> **What you should do**:
What you write must be the listing below in full, word for word, minus its pictures.

> **Given material**:
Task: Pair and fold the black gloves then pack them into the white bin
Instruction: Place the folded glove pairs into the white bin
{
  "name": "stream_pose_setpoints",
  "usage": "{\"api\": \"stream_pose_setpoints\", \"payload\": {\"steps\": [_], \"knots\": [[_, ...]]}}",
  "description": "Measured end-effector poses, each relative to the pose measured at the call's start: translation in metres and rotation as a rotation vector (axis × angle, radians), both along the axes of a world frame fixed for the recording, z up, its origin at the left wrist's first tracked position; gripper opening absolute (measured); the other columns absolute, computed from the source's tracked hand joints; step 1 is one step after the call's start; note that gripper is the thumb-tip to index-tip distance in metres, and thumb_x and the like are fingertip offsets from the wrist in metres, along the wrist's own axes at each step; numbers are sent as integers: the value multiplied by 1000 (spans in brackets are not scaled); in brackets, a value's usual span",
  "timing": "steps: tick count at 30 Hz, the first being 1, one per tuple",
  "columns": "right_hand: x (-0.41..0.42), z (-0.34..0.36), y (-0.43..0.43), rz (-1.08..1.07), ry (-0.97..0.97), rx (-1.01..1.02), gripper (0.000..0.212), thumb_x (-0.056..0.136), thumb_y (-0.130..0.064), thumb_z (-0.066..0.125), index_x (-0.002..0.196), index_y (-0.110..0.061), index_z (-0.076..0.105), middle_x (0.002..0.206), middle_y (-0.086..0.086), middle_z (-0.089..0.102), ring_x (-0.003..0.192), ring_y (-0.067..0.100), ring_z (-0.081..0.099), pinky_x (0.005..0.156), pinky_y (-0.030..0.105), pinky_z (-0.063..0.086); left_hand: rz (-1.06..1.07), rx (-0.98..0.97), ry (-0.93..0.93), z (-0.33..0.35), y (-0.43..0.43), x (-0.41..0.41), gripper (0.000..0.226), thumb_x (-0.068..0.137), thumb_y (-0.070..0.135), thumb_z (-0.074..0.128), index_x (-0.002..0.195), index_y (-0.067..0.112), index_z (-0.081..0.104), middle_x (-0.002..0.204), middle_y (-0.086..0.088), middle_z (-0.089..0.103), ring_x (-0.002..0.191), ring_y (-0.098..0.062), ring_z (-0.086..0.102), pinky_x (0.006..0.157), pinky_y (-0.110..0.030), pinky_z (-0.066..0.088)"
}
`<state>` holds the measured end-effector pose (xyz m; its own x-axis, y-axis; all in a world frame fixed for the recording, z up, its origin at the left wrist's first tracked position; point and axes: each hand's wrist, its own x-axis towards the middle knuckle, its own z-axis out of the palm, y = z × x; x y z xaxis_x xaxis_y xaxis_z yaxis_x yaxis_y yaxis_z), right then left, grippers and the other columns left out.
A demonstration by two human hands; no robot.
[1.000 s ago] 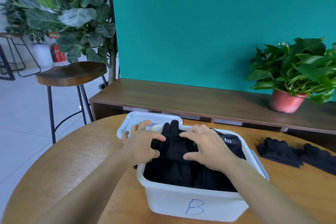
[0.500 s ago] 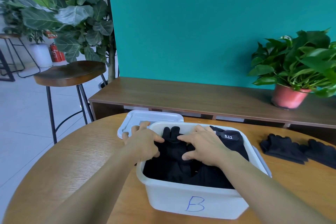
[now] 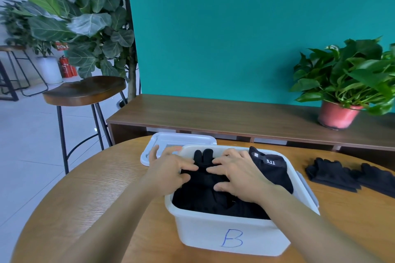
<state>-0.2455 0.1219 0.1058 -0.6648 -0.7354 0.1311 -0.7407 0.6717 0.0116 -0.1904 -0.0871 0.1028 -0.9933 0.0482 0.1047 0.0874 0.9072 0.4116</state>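
the left hand point(image 3: 171, 172) and right hand point(image 3: 240, 178) lay palm-down over the white plastic bin point(image 3: 213, 235), fingers spread and uncurled, pressing the folded black gloves point(image 3: 203, 183) inside it. loose black gloves point(image 3: 333, 174) lay on the table, right of the bin.

Both forearms extended forward, left hand point(image 3: 171, 172) and right hand point(image 3: 241, 177) palm-down, side by side, fingers slightly bent

Folded black gloves point(image 3: 203, 196) fill the white bin point(image 3: 203, 232).
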Motion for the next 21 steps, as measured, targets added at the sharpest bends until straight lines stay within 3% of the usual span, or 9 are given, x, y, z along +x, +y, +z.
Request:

> **Reply**:
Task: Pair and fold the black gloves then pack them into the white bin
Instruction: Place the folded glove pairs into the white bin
{
  "name": "stream_pose_setpoints",
  "usage": "{\"api\": \"stream_pose_setpoints\", \"payload\": {\"steps\": [_], \"knots\": [[_, ...]]}}",
  "description": "Measured end-effector poses, each relative to the pose measured at the call's start: translation in metres and rotation as a rotation vector (axis × angle, radians), both along the axes of a world frame fixed for the recording, z up, its origin at the left wrist's first tracked position; gripper opening absolute (measured); the other columns absolute, computed from the source's tracked hand joints; step 1 is one step after the call's start; note that gripper is the thumb-tip to index-tip distance in metres, and thumb_x and the like are fingertip offsets from the wrist in metres, along the wrist's own axes at each step; numbers are sent as integers: the value multiplied by 1000 (spans in brackets are not scaled); in brackets, a value's usual span",
  "timing": "steps: tick count at 30 Hz, the first being 1, one per tuple",
  "columns": "right_hand: x (-0.41..0.42), z (-0.34..0.36), y (-0.43..0.43), rz (-1.08..1.07), ry (-0.97..0.97), rx (-1.01..1.02), gripper (0.000..0.212), thumb_x (-0.056..0.136), thumb_y (-0.130..0.064), thumb_z (-0.066..0.125), index_x (-0.002..0.196), index_y (-0.110..0.061), index_z (-0.076..0.105), middle_x (0.002..0.206), middle_y (-0.086..0.086), middle_z (-0.089..0.102), ring_x (-0.003..0.192), ring_y (-0.067..0.100), ring_z (-0.081..0.099), pinky_x (0.005..0.156), pinky_y (-0.030..0.105), pinky_z (-0.063..0.086); left_hand: rz (-1.06..1.07), rx (-0.98..0.97), ry (-0.93..0.93), z (-0.33..0.35), y (-0.43..0.43), x (-0.41..0.41), gripper (0.000..0.226), thumb_x (-0.068..0.137), thumb_y (-0.070..0.135), thumb_z (-0.074..0.128), index_x (-0.002..0.195), index_y (-0.067..0.112), index_z (-0.081..0.104), middle_x (-0.002..0.204), middle_y (-0.086..0.088), middle_z (-0.089..0.103), ring_x (-0.002..0.191), ring_y (-0.098..0.062), ring_z (-0.086..0.102), pinky_x (0.006..0.157), pinky_y (-0.110..0.030), pinky_z (-0.066..0.088)"
}
`<state>` holds the measured end-effector pose (xyz m; its own x-axis, y-axis; all in a world frame fixed for the recording, z up, its origin at the left wrist's first tracked position; point and axes: each hand's wrist, its own x-axis towards the middle knuckle, its own z-axis out of the palm, y = z × x; x y z xaxis_x xaxis_y xaxis_z yaxis_x yaxis_y yaxis_z), right then left, grippers and the other columns left out.
A demonstration by two human hands; no robot.
[1.000 s ago] 
[0.500 s ago] 
[now] 
<state>-0.2455 0.1219 0.1058 -0.6648 -0.7354 0.1311 -0.7407 0.6717 0.0116 -0.1904 -0.0871 0.1028 -0.9933 0.0482 0.1047 0.0874 0.9072 0.4116</state>
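the left hand point(image 3: 171, 172) and right hand point(image 3: 240, 178) lay palm-down over the white plastic bin point(image 3: 213, 235), fingers spread and uncurled, pressing the folded black gloves point(image 3: 203, 183) inside it. loose black gloves point(image 3: 333, 174) lay on the table, right of the bin.

Both forearms extended forward, left hand point(image 3: 171, 172) and right hand point(image 3: 241, 177) palm-down, side by side, fingers slightly bent

Folded black gloves point(image 3: 203, 196) fill the white bin point(image 3: 203, 232).
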Motion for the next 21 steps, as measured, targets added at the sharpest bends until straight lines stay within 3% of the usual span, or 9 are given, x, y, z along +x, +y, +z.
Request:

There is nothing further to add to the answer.